* How to complete this task: Which of the lines below hold "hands"? Please return each one.

* Available data:
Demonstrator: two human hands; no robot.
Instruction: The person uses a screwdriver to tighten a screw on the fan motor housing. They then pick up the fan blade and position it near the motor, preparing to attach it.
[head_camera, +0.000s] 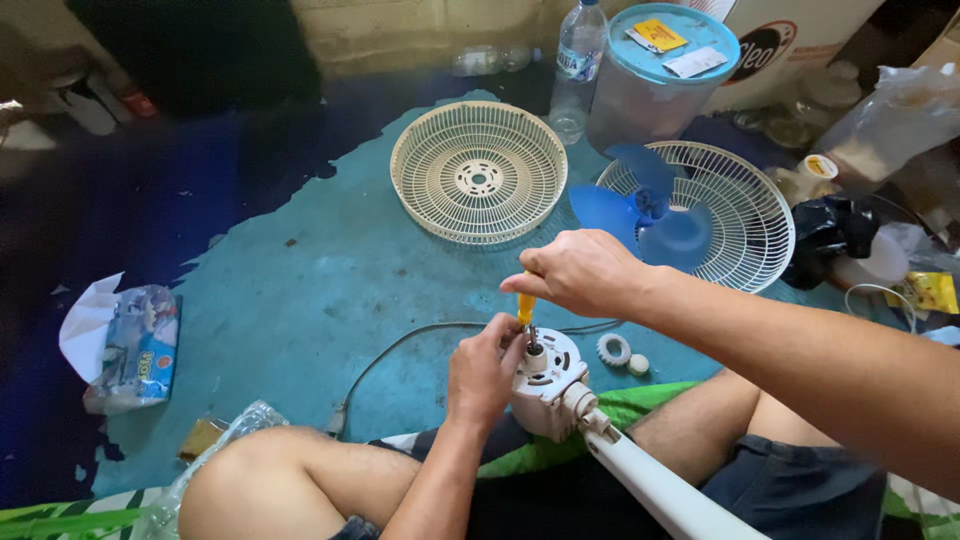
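Note:
A white fan motor housing on its white pole rests across my lap. My left hand grips the housing's left side, thumb near the shaft. My right hand is closed around a screwdriver with a yellow handle, held upright with its tip at the top of the motor. Just right of the motor lie a white toothed ring and a small white knob on the floor.
A cream fan grille lies ahead; a second white grille holds the blue fan blade. Behind stand a plastic bottle and a blue-lidded tub. A grey cable runs left. A printed packet lies far left.

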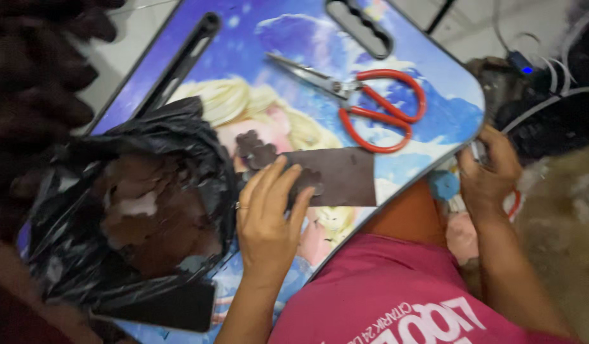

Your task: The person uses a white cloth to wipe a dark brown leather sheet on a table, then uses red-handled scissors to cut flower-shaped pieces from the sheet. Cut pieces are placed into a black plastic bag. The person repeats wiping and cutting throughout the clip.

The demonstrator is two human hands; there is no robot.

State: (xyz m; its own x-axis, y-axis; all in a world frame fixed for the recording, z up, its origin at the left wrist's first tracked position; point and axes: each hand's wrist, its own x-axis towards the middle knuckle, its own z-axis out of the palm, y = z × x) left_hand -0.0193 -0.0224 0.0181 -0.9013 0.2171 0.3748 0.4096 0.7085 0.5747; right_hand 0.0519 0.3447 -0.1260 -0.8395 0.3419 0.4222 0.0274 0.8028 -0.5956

* Written answer:
Demonstrator: two human hands; no robot.
The demonstrator is two human hands; there is no robot.

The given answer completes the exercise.